Responsable : Damarys Loew

Mass Spectrometry and Proteomics

Keywords: mass spectrometry, MS, MALDI, nanoLC-MS/MS, proteomics, 2-D gel electrophoresis

The Mass Spectrometry and Proteomics platform provides a state-of-the-art proteomics service for researchers at the Institut Curie, as well as for collaborators from external national and international institutions, to identify and characterise proteins and their post-translational modifications. In addition, the platform offers workshops on preparing biological samples for mass spectrometry and separation of proteins by two-dimensional gel electrophoresis.

The platform is located in the Developmental Biology and Cancer building on the central Paris site. It has three mass spectrometers:

The two ESI tandem mass spectrometers are able to gives information about peptide sequences.

A hybrid Fourier Transform Mass Spectrometer (Thermo Scientific LTQ Orbitrap XL), supporting a wide range of applications from routine compound identification to the most challenging analysis of low level components in complex mixtures.

A QUAD-TOF (Applied Biosystems Qstar® Elite), which gives better information about peptide sequences. This technique is useful for solving ambiguities about peptide identity and/or for de novo protein sequencing when little or nothing is known about the genome sequence. To investigate complex mixtures of peptides, the mass spectrometers are coupled to a high-performance liquid chromatography system (two Dionex U3000).

Our MALDI TOF-TOF tandem mass spectrometer (Applied Biosystems 4800 plusTM) is used to identify, by high-resolution peptide mass fingerprinting, proteins from species whose genomes have been sequenced. The use of tandem time-of-flight MS/MS provides highest level of protein coverage, throughput, and confidence in quantitative proteomic analysis. The analyzer combines all advantages of MALDI and is working in complementary fashion to the LTQ Orbitrap XL and/or Qstar Elite.

The mass spectrometry data are submitted to two different but complementary algorithms to obtain the corresponding protein names from the databases. The data so obtained are entered into our reference database (myProMS) to allow efficient data management, curation and sharing between mass spectrometrists and biologists.

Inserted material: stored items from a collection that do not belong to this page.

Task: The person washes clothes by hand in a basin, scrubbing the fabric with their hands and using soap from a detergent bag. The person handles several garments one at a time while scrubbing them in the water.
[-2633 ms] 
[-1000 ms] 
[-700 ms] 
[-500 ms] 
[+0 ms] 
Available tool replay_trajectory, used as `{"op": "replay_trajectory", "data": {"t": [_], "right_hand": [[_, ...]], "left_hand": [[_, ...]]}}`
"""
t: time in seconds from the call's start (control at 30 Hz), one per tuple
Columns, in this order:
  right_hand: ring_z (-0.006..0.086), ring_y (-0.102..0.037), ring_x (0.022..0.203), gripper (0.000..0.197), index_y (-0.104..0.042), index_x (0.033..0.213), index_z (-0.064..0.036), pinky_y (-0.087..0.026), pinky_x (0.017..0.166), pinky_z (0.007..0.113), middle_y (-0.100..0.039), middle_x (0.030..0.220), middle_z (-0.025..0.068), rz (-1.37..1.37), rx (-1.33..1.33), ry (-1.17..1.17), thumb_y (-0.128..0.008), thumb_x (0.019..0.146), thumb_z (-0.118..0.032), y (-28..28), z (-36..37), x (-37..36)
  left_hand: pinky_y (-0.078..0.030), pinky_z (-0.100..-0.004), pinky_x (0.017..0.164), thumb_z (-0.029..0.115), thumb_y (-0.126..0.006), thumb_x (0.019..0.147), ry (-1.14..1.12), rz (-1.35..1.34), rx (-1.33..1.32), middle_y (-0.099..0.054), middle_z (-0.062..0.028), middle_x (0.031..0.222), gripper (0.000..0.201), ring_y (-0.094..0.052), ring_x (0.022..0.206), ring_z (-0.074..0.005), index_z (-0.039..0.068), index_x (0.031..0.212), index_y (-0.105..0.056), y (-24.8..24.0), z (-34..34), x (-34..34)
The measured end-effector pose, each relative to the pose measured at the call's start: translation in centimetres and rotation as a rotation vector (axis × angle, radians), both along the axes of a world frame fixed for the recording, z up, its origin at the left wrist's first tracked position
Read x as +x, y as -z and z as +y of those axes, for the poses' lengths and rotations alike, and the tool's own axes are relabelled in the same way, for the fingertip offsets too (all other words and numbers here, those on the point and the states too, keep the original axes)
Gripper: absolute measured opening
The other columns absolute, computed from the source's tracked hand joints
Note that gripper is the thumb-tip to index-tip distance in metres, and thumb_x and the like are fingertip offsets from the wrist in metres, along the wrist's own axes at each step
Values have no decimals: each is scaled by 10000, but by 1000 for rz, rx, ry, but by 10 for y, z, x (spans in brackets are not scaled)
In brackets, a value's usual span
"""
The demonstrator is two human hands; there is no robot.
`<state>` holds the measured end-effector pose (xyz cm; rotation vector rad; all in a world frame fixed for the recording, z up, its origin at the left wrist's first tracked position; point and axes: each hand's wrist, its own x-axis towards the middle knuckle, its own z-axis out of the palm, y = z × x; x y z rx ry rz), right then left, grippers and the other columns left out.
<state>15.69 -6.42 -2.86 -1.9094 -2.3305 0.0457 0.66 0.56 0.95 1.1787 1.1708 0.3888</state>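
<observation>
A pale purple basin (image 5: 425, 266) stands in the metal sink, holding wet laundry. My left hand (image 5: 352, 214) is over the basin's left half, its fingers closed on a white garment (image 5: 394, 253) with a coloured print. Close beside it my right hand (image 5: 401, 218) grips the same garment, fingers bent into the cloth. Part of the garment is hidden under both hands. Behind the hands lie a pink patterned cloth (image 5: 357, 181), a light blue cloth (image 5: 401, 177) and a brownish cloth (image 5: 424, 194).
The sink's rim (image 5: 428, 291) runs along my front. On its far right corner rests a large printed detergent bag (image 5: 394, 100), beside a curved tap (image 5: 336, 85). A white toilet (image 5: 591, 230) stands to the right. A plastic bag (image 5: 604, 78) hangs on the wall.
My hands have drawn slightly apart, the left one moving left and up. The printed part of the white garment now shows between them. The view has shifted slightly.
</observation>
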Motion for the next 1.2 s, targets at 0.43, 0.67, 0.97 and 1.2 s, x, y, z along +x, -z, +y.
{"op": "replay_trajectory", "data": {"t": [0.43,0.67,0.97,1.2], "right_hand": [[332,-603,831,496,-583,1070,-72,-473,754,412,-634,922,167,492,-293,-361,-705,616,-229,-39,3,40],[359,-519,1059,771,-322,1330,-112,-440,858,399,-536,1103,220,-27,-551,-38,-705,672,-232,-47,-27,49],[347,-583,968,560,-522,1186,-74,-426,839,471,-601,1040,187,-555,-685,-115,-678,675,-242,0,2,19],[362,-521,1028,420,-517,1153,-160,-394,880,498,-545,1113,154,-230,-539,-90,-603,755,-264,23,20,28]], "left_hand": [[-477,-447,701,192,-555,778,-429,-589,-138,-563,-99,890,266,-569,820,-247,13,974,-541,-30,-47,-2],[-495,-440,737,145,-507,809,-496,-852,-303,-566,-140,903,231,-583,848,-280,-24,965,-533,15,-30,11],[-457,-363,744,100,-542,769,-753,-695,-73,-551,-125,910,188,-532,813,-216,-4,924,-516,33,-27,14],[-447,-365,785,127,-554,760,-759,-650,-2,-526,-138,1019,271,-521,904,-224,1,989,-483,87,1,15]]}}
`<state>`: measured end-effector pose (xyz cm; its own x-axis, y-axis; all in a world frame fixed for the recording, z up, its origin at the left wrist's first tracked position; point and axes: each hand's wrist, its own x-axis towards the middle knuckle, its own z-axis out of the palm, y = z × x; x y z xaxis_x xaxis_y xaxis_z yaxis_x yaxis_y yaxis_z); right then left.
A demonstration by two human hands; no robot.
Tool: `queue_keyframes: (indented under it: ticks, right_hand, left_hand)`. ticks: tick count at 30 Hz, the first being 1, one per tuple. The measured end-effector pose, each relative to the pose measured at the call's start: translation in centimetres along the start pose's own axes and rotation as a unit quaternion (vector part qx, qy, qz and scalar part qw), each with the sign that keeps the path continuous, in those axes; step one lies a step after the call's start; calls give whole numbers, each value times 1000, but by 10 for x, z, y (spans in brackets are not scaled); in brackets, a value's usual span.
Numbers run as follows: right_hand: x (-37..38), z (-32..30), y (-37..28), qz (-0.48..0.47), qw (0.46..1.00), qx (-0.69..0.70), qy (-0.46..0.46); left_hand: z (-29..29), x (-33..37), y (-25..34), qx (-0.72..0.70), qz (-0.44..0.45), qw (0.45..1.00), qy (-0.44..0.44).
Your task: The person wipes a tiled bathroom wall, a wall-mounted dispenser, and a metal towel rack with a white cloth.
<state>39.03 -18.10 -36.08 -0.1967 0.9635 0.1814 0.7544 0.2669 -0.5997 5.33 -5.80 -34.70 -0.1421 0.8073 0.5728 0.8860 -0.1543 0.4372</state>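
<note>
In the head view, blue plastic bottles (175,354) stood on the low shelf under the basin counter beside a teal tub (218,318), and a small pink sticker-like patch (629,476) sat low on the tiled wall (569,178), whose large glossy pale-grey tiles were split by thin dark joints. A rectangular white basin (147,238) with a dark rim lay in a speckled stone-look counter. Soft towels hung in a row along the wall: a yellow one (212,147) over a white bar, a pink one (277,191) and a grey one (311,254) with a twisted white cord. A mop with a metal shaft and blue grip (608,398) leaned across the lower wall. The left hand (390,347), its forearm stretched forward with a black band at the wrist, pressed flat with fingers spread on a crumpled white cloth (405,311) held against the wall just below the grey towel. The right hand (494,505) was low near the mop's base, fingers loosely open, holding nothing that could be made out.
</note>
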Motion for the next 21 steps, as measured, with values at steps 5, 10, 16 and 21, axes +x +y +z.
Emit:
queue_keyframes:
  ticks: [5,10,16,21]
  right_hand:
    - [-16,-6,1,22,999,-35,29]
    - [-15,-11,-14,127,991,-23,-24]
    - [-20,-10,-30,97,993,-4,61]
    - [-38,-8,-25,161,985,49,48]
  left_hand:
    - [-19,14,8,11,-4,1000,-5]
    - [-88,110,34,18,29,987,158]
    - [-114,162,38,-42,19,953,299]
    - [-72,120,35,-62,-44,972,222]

The service participates in the Cancéropôle Ile-de-France and, in this context, it collaborates especially with the Gustave-Roussy Institute (Villejuif) and the École supérieure de physique et de chimie industrielles (ESPCI, Paris). Our main collaborations, however, are with groups from the research section at the Institut Curie. We have on-going long-term projects on the proteomics of phagosomes in dendritic cells and the proteomics of exosomes (with researchers in the Immunity and Cancer unit, Unit 653 Inserm/Institut Curie), as well as on the use of toxins as vectors for anti-tumour drugs (with researchers in the Subcellular Structure and Cellular Dynamics unit, UMR144 CNRS/Institut Curie). In addition, we work with groups interested in development biology (at the neighbouring École normale supérieure) and in parasitology (at the Pasteur Institute in Paris and at New York University, USA).